* _WHAT YOU ARE ASKED TO DO_: What you give must be exactly the lines of the material from the first through the line that contains "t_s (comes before", inclusive, and no others.

--- COLLECTED MATERIAL Enclosed Below ---

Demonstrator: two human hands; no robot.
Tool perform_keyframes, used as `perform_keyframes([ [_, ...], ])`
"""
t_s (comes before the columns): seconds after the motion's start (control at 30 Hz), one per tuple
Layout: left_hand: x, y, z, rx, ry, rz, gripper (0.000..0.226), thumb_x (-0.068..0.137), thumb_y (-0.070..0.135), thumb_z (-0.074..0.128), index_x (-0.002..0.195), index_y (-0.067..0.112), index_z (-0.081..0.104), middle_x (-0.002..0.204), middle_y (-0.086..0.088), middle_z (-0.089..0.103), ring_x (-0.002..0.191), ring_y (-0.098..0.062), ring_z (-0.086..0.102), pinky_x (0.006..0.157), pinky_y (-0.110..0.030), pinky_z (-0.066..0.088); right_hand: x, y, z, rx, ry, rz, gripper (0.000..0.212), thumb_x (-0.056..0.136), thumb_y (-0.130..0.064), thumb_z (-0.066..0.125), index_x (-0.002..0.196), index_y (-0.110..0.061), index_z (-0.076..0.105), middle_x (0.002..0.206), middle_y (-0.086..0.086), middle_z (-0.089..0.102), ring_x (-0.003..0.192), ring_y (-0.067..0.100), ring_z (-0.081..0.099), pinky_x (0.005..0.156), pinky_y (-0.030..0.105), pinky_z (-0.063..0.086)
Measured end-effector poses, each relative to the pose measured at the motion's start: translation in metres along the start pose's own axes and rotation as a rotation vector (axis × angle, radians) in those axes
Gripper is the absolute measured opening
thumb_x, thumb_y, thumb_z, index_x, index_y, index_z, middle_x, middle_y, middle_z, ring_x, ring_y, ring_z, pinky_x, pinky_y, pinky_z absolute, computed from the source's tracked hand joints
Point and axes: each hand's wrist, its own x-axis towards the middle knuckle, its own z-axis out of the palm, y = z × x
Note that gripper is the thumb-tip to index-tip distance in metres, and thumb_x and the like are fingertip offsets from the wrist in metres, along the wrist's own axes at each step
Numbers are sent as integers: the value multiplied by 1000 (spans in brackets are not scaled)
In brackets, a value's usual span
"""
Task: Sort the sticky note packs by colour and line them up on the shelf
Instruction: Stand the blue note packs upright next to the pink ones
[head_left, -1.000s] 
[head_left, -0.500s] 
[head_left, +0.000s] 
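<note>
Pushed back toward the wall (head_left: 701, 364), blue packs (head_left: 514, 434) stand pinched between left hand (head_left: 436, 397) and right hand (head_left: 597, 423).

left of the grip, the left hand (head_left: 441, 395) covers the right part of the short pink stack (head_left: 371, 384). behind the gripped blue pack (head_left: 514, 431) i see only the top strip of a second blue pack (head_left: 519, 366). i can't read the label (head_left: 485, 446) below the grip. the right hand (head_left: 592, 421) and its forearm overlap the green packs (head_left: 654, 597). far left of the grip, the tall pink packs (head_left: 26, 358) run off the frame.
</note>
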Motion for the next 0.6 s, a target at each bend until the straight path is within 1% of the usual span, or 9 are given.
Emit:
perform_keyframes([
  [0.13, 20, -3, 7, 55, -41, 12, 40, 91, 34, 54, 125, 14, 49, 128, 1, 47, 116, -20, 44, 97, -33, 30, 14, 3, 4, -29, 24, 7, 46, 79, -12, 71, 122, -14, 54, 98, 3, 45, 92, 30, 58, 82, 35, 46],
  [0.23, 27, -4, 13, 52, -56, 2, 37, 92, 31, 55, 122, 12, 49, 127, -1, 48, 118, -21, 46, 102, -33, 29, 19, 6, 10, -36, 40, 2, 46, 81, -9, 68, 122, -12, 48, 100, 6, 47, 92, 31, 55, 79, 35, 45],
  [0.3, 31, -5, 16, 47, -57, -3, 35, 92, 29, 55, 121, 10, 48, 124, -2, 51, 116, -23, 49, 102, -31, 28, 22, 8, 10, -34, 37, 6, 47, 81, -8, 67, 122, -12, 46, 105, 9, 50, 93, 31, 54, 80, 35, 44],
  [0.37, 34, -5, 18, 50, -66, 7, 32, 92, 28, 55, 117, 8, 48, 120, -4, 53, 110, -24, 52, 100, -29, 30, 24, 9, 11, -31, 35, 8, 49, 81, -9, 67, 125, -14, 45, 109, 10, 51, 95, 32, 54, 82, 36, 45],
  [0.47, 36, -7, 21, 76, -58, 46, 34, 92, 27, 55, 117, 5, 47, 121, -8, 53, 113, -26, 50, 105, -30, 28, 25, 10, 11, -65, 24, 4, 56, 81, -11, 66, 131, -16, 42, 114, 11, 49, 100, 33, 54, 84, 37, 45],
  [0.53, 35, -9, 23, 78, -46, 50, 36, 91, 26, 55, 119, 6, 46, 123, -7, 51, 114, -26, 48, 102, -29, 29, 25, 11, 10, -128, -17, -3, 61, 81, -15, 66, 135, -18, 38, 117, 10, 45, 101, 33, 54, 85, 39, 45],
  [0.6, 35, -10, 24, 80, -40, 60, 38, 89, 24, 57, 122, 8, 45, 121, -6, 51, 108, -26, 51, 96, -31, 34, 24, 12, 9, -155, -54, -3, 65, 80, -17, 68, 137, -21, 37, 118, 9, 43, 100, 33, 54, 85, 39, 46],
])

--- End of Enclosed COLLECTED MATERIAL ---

* _THE ANSWER_:
Demonstrator: two human hands; no robot.
Tool perform_keyframes, used as `perform_keyframes([ [_, ...], ])`
"""
t_s (comes before the columns): seconds after the motion's start (control at 30 Hz), one per tuple

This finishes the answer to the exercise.